The eminent theoretical physicist James Stirling died on 9 November at his home in Durham, UK, after a short illness. He will be greatly missed, not only by his family but by his many friends and colleagues throughout the particle physics community. His wide-ranging contributions to the development and application of quantum chromodynamics (QCD) were central in verifying QCD as the correct theory of strong interactions and in computing precise predictions for all types of processes at hadron colliders such as the LHC.
James was born in Belfast, Northern Ireland, and educated at Peterhouse, Cambridge University, where he obtained his PhD in 1979. After post-doc positions at the University of Washington in Seattle and at Cambridge, he came to CERN, first as a fellow and then as a staff member, leaving in 1986 for a faculty position at Durham University, where he remained until 2008. He was elected a Fellow of the Royal Society in 1999. At Durham, he played a major role in the foundation of the University’s Institute of Particle Physics Phenomenology in 2000, and served as its first Director. In 2005 he was appointed Pro-Vice Chancellor for Research. He moved to Cambridge in 2008 to take up the Jacksonian Professorship of Natural Philosophy in the Cavendish Laboratory, becoming Head of the Department of Physics in 2011. Then, in 2013, he was appointed to the newly created position of Provost, the chief academic officer, at Imperial College, London, from which he retired last August, moving back to Durham, where his retirement was tragically curtailed by illness.
James was a prolific and meticulous researcher, publishing more than 300 papers, including some of the most highly cited of all time in particle physics. His research, always full of insight, focused on the confrontation of theoretical predictions with experimental results. Over the years, he performed frontier research on a vast range of phenomenological topics. Already during his graduate studies at Cambridge, in the early days of QCD, he clarified in detail the connection between deep inelastic lepton–hadron scattering and hadron–hadron processes such as lepton pair production, which led on to his later work on parton distributions at Durham. An example of his pioneering research is the first computation of the resummed transverse momentum distribution of W and Z bosons in hadron collisions at next-to-leading logarithmic order, performed with Christine Davies in 1984. Another is the development of the powerful helicity amplitude method, completed with Ronald Kleiss while they were at CERN. This enabled them to show that the “monojet” events at the CERN proton–antiproton collider, which had been thought to be a possible signal of new physics, could be explained by vector boson plus jet production. The method has since facilitated the calculation of many other important Standard Model processes.
After moving to Durham in 1986, James formed a long-standing and successful research collaboration with Alan Martin, Dick Roberts and, later, Robert Thorne. Among other projects, they set the standard for determining the quark and gluon distributions in the proton, which led to the widely used MRS, MRST and MSTW parton distribution functions. Later, when James returned to Cambridge, he became interested in processes in which more than one parton from each colliding hadron participates (double parton scattering), bringing a new level of rigour to the analysis of such processes.
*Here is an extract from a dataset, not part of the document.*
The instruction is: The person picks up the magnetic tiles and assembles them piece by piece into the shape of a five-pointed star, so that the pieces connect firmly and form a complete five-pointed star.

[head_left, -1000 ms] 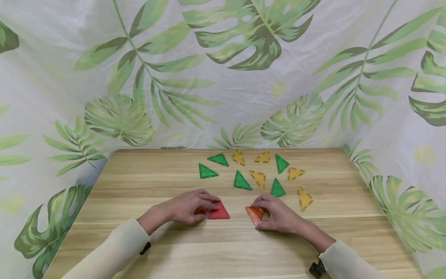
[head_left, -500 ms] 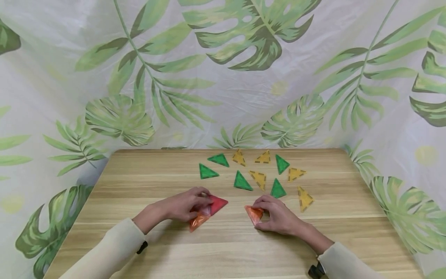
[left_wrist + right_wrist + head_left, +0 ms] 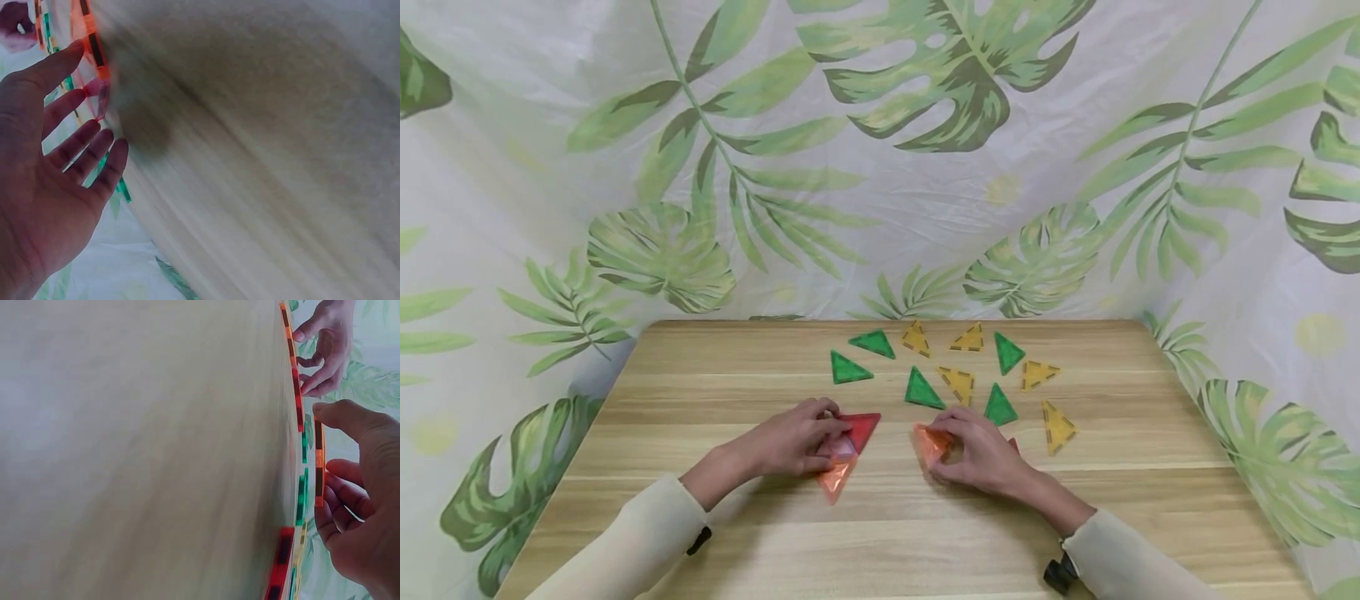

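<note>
My left hand (image 3: 793, 437) grips a joined group of flat magnetic tiles, its thumb and fingertips at the group's left side. The group has a red triangle (image 3: 861, 429) at the back, a pale purple piece (image 3: 844, 447) in the middle and an orange triangle (image 3: 837, 479) in front. To the right, my right hand (image 3: 977, 454) pinches another orange triangular tile (image 3: 320, 464) by its edges between thumb and fingertips. In the right wrist view this tile stands a little off the tabletop. A red tile (image 3: 279, 565) lies beneath the right hand, mostly hidden in the head view.
Green triangular tiles (image 3: 850, 367) and yellow triangular tiles (image 3: 1057, 427) lie scattered towards the back of the wooden table (image 3: 715, 358). A leaf-patterned cloth (image 3: 910, 217) hangs behind and around it. Dark wrist devices (image 3: 1060, 577) sit at the cuffs.
The left hand has turned the joined tiles, bringing the orange piece to the front and the red one to the back. The right hand has moved its orange tile left, uncovering a red corner.
</note>
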A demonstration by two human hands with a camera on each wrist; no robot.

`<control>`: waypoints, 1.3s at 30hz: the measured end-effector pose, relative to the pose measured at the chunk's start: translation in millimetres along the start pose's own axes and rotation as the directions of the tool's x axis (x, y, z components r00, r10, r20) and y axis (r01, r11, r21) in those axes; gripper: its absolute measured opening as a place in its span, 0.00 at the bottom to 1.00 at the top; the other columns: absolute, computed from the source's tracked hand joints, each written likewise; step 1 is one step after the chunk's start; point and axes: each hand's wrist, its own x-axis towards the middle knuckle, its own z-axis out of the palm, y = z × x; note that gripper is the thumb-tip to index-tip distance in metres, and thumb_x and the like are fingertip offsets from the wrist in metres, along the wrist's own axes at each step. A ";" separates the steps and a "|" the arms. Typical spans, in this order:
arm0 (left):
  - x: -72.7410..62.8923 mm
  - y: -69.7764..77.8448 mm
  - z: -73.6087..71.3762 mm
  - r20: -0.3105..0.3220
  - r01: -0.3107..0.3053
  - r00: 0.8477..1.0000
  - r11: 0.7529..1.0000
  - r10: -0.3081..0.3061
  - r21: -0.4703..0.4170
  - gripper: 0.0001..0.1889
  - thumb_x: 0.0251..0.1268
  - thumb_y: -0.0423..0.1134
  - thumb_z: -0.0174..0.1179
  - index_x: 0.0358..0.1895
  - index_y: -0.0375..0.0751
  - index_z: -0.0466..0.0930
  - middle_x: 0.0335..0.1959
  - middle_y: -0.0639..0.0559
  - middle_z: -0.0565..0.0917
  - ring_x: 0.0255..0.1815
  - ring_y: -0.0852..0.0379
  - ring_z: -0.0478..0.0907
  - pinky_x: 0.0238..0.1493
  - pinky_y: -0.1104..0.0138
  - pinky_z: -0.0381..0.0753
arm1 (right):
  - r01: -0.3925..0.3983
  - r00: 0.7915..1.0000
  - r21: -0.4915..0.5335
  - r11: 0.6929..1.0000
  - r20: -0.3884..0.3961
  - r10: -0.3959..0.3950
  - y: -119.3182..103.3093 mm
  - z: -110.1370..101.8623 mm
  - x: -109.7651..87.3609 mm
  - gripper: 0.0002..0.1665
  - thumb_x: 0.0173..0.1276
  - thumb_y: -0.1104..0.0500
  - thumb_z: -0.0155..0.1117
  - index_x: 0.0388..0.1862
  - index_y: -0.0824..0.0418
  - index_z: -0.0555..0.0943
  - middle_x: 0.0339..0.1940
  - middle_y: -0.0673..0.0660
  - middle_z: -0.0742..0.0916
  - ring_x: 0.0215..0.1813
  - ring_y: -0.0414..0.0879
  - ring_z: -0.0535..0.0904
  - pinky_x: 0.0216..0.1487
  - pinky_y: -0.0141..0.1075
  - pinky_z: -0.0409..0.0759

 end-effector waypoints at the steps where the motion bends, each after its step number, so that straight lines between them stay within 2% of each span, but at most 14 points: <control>1: -0.1 -0.2 1.0 -0.013 -0.002 1.000 1.000 0.003 0.014 0.29 0.67 0.46 0.74 0.68 0.39 0.82 0.66 0.41 0.77 0.61 0.47 0.75 0.60 0.52 0.82 | -0.001 1.000 -0.004 1.000 -0.008 0.001 -0.6 1.4 2.1 0.28 0.53 0.52 0.86 0.53 0.60 0.90 0.52 0.50 0.87 0.54 0.44 0.82 0.55 0.43 0.85; 7: 0.7 -0.2 4.4 -0.062 -0.003 0.998 0.996 0.008 0.088 0.29 0.66 0.52 0.74 0.66 0.40 0.83 0.67 0.44 0.79 0.66 0.46 0.76 0.63 0.50 0.81 | -0.013 0.999 0.011 1.000 -0.042 0.013 -7.2 11.4 17.9 0.30 0.51 0.53 0.88 0.52 0.61 0.90 0.50 0.52 0.87 0.53 0.46 0.82 0.55 0.43 0.85; 15: 2.8 4.4 10.4 -0.077 0.062 0.995 0.996 -0.056 0.067 0.31 0.65 0.56 0.74 0.65 0.41 0.84 0.63 0.45 0.80 0.62 0.47 0.78 0.61 0.48 0.82 | -0.052 0.998 0.024 0.998 -0.045 0.053 -14.8 29.1 36.4 0.31 0.50 0.53 0.89 0.51 0.63 0.89 0.49 0.55 0.88 0.52 0.47 0.82 0.55 0.44 0.84; 21: 3.1 7.0 13.0 -0.104 0.072 0.993 0.994 -0.064 0.077 0.31 0.65 0.58 0.74 0.64 0.42 0.85 0.59 0.49 0.81 0.58 0.50 0.79 0.57 0.50 0.83 | -0.087 0.996 0.012 0.996 -0.037 0.087 -21.5 38.2 46.7 0.29 0.50 0.54 0.87 0.51 0.64 0.89 0.47 0.55 0.87 0.49 0.46 0.81 0.51 0.42 0.84; 27: 5.8 9.5 15.1 -0.143 0.074 0.988 0.993 -0.061 0.086 0.32 0.61 0.59 0.76 0.63 0.42 0.86 0.55 0.51 0.82 0.54 0.52 0.79 0.53 0.53 0.84 | -0.116 0.993 -0.024 0.993 -0.041 0.115 -24.9 43.6 54.5 0.31 0.51 0.52 0.87 0.51 0.65 0.89 0.46 0.56 0.87 0.49 0.47 0.81 0.52 0.42 0.85; 33: 7.4 10.2 14.9 -0.140 0.094 0.987 0.990 -0.079 0.106 0.33 0.60 0.60 0.76 0.63 0.44 0.86 0.54 0.52 0.81 0.53 0.54 0.78 0.53 0.54 0.84 | -0.118 0.992 -0.051 0.992 -0.055 0.115 -26.0 47.6 61.1 0.31 0.49 0.50 0.88 0.49 0.65 0.90 0.44 0.56 0.88 0.46 0.47 0.81 0.49 0.42 0.84; 39: 9.0 12.1 14.3 -0.138 0.098 0.987 0.988 -0.081 0.119 0.33 0.59 0.60 0.76 0.63 0.45 0.86 0.53 0.52 0.81 0.51 0.54 0.77 0.52 0.53 0.84 | -0.156 0.987 -0.034 0.987 -0.047 0.154 -27.8 50.9 64.6 0.31 0.49 0.50 0.90 0.48 0.64 0.90 0.44 0.55 0.88 0.46 0.47 0.81 0.48 0.42 0.83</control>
James had the gift of being able to explain complicated concepts and ideas simply. He was highly sought after as a plenary or summary speaker at the major international particle physics conferences. His textbook QCD and Collider Physics, written with Keith Ellis and Bryan Webber, has been a standard reference for more than 20 years.
James was a humble and modest person but his intellectual brilliance, coupled with a very strong work ethic and exceptional organisational skills, meant that his advisory and administrative services were always in great demand. In 2006 he received the national honour of Commander of the Most Excellent Order of the British Empire (CBE) from the Queen for his services to science.
In addition to the great respect in which he was held as a scientist, James was much loved as a friend, colleague and mentor. He treated everyone with the same respect, courtesy and attention, whatever their status. His warmth, kindness and fundamental humanity made a deep impression on all who came into contact with him.